* _Your objective_
The data below holds the lines to copy: everything from the line containing "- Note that" to the line containing "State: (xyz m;", both ends included, set down exactly.

* _Data block_
------

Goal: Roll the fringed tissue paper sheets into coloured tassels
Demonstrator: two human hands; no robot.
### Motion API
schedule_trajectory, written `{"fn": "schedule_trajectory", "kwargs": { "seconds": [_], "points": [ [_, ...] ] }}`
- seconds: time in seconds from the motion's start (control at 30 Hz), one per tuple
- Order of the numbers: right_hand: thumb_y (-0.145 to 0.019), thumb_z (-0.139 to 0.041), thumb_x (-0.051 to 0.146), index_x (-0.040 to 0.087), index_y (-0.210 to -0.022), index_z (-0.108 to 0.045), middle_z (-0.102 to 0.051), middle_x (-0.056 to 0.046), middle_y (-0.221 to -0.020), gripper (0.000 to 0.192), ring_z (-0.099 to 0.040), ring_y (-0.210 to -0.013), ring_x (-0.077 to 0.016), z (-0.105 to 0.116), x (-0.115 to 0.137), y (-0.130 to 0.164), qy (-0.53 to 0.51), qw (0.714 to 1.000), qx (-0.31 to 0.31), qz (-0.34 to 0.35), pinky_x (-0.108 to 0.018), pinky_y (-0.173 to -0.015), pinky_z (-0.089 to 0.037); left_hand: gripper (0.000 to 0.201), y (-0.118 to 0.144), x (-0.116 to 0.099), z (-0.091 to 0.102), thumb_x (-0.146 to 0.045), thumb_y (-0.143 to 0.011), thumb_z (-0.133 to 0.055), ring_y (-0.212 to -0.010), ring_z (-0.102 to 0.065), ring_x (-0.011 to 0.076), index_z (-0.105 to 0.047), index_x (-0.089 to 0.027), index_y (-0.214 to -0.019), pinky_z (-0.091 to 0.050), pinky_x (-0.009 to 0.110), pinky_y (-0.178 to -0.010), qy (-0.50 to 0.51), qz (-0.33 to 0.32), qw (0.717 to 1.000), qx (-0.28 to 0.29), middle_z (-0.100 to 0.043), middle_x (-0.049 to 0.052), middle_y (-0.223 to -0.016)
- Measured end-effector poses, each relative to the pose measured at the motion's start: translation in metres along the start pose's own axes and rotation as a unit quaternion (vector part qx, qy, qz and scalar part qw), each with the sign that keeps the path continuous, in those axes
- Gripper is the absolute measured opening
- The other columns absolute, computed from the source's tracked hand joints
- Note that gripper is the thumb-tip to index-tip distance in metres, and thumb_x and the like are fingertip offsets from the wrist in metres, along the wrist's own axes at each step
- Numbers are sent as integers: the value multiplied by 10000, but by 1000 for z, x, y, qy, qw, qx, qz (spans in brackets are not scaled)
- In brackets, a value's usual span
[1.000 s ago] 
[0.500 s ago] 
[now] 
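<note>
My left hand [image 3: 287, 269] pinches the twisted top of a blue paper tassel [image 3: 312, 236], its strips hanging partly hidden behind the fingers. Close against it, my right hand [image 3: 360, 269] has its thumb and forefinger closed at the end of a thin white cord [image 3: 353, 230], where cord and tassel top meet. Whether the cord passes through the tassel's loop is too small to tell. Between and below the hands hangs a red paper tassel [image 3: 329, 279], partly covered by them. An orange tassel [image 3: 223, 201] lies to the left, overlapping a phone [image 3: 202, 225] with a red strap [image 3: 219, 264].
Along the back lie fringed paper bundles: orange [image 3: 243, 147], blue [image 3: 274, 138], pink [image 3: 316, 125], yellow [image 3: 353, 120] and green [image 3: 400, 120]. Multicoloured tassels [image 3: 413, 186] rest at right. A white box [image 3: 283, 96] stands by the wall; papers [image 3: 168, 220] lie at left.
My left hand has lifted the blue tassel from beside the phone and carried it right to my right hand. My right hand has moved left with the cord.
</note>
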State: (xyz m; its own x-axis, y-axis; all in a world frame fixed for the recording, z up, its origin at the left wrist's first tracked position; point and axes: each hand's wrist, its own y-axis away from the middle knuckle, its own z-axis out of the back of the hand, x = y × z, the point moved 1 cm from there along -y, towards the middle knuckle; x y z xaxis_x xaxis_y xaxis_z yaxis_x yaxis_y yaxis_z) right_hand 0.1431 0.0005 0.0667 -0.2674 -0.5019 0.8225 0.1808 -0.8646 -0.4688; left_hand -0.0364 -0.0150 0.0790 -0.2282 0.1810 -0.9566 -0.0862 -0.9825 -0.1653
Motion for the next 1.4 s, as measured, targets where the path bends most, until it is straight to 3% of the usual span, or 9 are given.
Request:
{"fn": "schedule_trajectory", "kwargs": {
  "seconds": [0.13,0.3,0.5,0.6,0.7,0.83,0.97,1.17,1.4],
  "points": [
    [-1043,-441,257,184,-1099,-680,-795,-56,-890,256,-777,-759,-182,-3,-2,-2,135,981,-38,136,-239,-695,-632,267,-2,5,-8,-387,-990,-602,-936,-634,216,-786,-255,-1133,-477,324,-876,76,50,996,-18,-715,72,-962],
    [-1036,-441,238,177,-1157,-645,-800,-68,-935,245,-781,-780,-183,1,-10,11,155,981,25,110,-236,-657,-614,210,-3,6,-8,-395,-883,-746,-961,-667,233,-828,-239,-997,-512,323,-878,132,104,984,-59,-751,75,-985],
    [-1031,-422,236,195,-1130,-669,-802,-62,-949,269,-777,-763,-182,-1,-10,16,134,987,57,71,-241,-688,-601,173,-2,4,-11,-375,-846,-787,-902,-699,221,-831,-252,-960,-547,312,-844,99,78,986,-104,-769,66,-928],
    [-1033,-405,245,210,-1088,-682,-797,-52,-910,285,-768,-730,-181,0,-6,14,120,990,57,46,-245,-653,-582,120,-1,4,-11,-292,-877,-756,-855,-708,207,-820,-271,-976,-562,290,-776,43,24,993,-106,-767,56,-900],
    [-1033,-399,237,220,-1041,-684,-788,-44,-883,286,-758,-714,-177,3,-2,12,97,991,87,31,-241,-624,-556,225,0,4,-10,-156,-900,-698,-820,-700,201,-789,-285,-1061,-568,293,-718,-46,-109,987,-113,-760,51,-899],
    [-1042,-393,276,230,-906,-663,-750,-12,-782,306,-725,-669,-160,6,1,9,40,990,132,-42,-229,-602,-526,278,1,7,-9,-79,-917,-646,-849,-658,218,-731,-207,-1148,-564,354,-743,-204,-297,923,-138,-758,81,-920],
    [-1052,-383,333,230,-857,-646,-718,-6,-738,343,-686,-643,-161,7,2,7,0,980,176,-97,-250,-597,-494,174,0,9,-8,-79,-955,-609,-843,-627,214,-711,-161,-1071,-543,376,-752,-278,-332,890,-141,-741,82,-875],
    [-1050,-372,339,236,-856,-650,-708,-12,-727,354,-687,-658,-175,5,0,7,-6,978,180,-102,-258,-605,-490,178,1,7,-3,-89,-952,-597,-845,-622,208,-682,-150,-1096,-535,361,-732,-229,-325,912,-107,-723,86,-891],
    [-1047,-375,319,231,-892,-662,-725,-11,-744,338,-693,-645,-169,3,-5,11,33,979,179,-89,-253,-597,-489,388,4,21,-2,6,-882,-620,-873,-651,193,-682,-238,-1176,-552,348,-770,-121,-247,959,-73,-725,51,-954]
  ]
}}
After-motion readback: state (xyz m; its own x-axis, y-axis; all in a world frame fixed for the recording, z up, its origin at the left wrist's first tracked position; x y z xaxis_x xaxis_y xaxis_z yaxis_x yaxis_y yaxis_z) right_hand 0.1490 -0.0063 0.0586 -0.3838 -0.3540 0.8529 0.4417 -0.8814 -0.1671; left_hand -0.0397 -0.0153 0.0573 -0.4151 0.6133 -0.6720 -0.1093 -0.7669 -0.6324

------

* _Result of the task_
- Note that gripper is the thumb-tip to index-tip distance in metres, and thumb_x and the like are fingertip offsets from the wrist in metres, along the wrist's own axes at each step
- Numbers are sent as integers: the value multiplied by 10000, but by 1000 for z, x, y, qy, qw, qx, qz (spans in brackets are not scaled)
- In brackets, a value's usual span
[1.000 s ago] 
[0.500 s ago] 
[now] 
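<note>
My left hand [image 3: 287, 269] pinches the twisted top of a blue paper tassel [image 3: 312, 236], its strips hanging partly hidden behind the fingers. Close against it, my right hand [image 3: 360, 269] has its thumb and forefinger closed at the end of a thin white cord [image 3: 353, 230], where cord and tassel top meet. Whether the cord passes through the tassel's loop is too small to tell. Between and below the hands hangs a red paper tassel [image 3: 329, 279], partly covered by them. An orange tassel [image 3: 223, 201] lies to the left, overlapping a phone [image 3: 202, 225] with a red strap [image 3: 219, 264].
Along the back lie fringed paper bundles: orange [image 3: 243, 147], blue [image 3: 274, 138], pink [image 3: 316, 125], yellow [image 3: 353, 120] and green [image 3: 400, 120]. Multicoloured tassels [image 3: 413, 186] rest at right. A white box [image 3: 283, 96] stands by the wall; papers [image 3: 168, 220] lie at left.
My left hand has lifted the blue tassel from beside the phone and carried it right to my right hand. My right hand has moved left with the cord.
</note>
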State: (xyz m; its own x-axis, y-axis; all in a world frame fixed for the recording, z up, its origin at the left wrist's first tracked position; point and axes: each hand's wrist, its own y-axis away from the middle knuckle, its own z-axis out of the back of the hand, x = y × z, the point moved 1 cm from there along -y, towards the middle knuckle; x y z xaxis_x xaxis_y xaxis_z yaxis_x yaxis_y yaxis_z) right_hand 0.1431 0.0005 0.0667 -0.2674 -0.5019 0.8225 0.1808 -0.8646 -0.4688; left_hand -0.0364 -0.0150 0.0790 -0.2282 0.1810 -0.9566 -0.0862 -0.9825 -0.1653

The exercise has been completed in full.